Final answer:
The exponential function f(x) = 4(0.5)^x + 2 represents exponential decay, where the amount decreases over time. To graph this, the decay rate and mean should be highlighted, and the probability of specific outcomes can be shown by shading the relevant area under the curve.
Step-by-step explanation:
Understanding the Exponential Function
The exponential function described, f(x) = 4(0.5)^x + 2, represents an exponential decay since the base of the exponent, 0.5, is between 0 and 1. When graphing, one would label the x-axis as the independent variable and the y-axis as the dependent variable, f(x).
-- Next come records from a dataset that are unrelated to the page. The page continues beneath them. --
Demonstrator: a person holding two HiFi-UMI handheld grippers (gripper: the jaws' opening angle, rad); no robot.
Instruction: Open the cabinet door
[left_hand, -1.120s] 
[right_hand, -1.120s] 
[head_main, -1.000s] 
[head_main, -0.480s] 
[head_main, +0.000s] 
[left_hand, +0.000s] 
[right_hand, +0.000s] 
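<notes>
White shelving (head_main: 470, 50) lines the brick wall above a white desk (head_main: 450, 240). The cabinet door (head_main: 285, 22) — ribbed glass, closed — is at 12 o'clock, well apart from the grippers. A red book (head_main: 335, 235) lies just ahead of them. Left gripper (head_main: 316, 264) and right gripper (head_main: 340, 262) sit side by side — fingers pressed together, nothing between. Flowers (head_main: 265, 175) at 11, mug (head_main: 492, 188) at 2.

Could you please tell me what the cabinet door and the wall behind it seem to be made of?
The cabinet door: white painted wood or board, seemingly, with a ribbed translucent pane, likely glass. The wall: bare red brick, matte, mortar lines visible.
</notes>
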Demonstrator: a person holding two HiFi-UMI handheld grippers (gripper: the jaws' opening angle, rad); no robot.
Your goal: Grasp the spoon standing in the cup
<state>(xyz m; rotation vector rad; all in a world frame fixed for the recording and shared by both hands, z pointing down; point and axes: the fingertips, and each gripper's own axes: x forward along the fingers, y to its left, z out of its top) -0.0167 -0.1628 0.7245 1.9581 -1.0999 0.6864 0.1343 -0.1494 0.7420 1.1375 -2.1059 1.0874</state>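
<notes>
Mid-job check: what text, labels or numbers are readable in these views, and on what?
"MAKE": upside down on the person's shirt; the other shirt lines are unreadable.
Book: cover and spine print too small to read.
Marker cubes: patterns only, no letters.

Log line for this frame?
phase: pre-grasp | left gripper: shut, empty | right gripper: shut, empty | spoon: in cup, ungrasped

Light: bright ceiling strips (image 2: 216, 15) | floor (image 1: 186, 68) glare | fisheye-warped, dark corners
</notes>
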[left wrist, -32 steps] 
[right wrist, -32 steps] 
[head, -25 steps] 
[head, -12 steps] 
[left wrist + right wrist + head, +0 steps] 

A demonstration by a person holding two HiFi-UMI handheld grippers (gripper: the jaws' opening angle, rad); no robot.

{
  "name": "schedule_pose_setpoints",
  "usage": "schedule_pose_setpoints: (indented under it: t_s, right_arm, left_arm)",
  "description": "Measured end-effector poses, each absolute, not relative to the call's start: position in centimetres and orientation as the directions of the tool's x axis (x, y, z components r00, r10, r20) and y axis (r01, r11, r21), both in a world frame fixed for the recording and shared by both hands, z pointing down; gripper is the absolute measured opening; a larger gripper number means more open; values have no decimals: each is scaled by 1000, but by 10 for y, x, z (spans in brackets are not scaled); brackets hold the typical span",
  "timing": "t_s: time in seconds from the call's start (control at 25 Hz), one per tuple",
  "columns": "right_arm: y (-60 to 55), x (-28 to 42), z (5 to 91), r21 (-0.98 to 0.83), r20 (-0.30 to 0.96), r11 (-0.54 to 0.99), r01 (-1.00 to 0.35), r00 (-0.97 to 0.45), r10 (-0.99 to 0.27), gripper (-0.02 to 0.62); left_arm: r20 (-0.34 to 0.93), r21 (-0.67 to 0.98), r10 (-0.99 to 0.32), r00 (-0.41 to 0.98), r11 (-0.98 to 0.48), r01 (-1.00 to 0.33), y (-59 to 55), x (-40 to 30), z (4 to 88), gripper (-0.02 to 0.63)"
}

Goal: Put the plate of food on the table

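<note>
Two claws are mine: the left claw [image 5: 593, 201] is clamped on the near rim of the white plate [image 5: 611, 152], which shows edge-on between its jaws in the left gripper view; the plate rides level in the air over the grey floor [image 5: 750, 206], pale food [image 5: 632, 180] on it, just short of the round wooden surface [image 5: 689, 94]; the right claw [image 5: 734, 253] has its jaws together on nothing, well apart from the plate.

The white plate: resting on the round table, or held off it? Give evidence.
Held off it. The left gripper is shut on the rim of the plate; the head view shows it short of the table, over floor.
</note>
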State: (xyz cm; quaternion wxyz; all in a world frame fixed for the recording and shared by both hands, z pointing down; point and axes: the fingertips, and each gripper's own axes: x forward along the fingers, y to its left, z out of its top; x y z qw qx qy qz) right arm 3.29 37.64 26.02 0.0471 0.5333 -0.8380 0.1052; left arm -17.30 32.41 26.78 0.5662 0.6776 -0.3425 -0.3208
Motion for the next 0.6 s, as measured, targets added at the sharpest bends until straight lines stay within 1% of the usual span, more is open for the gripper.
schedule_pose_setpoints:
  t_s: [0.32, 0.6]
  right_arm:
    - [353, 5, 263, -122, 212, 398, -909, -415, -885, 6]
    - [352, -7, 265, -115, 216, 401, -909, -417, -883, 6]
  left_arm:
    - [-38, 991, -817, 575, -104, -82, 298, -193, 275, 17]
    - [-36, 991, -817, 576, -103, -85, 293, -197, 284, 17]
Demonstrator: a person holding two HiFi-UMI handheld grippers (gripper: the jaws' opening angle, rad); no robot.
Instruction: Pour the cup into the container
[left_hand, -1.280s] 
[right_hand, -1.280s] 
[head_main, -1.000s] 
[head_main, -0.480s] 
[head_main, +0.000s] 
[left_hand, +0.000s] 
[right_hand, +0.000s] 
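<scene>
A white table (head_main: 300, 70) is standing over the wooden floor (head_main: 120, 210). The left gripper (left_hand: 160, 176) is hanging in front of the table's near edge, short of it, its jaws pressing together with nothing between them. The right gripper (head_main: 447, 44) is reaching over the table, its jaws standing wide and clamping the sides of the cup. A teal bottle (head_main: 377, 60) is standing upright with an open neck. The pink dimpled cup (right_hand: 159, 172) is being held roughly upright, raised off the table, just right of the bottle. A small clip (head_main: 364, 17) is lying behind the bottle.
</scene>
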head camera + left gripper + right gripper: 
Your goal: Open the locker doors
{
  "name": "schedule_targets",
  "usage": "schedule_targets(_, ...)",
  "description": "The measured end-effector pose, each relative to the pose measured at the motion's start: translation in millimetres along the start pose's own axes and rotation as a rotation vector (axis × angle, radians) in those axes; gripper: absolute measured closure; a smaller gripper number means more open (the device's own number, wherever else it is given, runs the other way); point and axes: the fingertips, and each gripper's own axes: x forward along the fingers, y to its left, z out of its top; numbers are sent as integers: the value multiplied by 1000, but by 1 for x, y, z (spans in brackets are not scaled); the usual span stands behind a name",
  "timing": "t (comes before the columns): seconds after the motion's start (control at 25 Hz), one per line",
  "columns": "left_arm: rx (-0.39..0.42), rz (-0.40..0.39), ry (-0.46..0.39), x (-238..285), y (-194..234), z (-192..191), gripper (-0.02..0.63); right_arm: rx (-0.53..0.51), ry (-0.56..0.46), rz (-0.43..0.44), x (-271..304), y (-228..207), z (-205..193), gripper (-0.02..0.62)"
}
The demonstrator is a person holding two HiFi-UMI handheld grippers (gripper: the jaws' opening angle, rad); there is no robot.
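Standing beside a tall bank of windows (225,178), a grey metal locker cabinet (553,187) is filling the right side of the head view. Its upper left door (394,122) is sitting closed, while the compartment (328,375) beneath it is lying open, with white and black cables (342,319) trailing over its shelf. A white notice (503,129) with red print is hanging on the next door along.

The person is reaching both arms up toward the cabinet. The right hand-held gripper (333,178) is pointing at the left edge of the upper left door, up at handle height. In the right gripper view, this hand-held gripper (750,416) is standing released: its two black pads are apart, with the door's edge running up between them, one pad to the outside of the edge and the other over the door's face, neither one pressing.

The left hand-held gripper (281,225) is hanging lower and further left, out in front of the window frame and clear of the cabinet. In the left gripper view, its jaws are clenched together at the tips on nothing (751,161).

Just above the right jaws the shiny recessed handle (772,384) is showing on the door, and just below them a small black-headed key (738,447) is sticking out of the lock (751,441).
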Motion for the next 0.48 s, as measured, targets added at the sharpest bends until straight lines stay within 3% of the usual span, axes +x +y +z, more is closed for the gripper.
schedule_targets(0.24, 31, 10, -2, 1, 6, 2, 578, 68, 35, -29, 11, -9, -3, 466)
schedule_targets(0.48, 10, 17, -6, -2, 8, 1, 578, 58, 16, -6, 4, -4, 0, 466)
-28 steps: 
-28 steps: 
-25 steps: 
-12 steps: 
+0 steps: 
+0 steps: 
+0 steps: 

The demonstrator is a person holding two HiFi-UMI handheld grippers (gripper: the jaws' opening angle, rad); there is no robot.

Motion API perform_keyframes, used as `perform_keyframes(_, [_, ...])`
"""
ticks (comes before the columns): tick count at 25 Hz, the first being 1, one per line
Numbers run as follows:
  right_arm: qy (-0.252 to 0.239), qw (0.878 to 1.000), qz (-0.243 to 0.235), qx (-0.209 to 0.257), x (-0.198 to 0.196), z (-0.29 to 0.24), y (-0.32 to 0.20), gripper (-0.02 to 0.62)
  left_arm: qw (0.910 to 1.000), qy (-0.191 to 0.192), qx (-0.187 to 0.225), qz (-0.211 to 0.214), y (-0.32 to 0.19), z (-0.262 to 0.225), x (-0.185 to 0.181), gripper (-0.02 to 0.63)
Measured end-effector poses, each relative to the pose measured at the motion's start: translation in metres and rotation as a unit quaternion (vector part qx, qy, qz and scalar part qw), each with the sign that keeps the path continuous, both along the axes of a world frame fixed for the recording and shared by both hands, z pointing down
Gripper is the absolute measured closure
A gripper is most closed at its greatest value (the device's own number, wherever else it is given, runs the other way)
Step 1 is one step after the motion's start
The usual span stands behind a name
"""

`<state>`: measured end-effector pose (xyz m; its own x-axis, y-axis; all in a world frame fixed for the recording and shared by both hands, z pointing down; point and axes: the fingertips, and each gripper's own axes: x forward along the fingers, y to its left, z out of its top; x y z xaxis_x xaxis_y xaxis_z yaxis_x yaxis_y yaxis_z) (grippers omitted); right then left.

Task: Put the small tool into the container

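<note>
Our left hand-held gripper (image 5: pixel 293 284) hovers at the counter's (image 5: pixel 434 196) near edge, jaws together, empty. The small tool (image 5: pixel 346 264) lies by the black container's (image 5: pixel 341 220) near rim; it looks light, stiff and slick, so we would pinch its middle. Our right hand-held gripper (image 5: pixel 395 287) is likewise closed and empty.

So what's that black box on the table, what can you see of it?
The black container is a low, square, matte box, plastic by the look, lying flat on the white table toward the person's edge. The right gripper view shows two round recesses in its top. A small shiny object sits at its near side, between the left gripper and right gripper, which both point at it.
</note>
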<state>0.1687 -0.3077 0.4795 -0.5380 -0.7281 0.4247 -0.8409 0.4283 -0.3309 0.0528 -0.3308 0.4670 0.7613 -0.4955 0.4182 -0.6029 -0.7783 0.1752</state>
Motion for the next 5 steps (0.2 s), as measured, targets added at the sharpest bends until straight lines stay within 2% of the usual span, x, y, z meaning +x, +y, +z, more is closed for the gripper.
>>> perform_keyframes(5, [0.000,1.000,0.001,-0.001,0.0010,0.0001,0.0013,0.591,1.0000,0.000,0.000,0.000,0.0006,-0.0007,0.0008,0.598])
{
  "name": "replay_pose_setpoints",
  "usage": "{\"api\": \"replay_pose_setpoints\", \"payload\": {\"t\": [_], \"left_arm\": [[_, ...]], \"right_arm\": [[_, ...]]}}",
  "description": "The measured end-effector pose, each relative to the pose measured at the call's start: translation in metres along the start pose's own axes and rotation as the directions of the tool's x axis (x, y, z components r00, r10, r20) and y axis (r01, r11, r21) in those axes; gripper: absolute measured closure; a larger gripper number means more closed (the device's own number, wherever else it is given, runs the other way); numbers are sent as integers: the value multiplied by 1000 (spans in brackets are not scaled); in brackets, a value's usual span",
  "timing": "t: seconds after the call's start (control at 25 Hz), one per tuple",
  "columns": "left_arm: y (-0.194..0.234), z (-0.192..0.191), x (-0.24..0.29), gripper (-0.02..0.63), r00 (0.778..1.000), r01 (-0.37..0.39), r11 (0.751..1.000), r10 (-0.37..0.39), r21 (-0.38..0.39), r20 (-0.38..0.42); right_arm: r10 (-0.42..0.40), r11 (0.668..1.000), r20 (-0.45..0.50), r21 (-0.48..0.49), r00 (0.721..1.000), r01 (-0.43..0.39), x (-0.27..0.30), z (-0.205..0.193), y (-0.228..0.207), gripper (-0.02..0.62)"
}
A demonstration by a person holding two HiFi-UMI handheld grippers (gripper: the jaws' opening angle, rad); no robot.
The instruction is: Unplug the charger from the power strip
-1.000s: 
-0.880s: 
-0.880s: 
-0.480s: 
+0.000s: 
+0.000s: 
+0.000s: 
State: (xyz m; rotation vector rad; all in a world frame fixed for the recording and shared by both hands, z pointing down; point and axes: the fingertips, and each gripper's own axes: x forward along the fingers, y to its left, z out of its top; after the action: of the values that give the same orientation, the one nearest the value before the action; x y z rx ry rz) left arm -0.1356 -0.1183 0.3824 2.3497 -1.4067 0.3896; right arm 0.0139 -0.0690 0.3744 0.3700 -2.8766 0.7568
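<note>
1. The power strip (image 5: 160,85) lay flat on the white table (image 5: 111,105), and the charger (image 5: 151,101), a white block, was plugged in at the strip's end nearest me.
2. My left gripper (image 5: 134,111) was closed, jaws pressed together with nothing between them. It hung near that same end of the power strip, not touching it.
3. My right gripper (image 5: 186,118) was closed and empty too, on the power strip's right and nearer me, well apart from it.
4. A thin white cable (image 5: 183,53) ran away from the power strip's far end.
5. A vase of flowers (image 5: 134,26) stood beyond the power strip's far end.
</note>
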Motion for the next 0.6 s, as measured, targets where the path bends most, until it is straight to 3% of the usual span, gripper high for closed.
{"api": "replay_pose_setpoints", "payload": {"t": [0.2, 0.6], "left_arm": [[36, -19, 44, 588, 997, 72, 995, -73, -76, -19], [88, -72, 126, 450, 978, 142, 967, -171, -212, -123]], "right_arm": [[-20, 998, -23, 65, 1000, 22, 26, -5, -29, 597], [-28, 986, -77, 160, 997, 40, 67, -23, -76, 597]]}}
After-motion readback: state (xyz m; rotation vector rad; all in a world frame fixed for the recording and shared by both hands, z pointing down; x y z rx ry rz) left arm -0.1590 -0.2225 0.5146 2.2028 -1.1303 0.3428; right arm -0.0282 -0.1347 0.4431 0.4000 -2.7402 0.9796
The curve would be downward-sloping, showing decay as x increases. To highlight the probability of a student having less than $0.40 in their pocket, one would shade the area under the curve from x=0 to x=0.40. The decay rate in this function is the exponent base (0.5), which should be labeled on the graph.
For the exponential distribution, the mean or expected value can be defined as the inverse of the rate parameter. Therefore, with a decay rate of 0.5, the mean of this distribution is 2 (since 1/0.5 = 2). This mean value can also be labeled on the graph for clarity. In the context of probability and statistics, an exponential distribution is used to model time until an event occurs, such as the amount of time before the next customer arrives.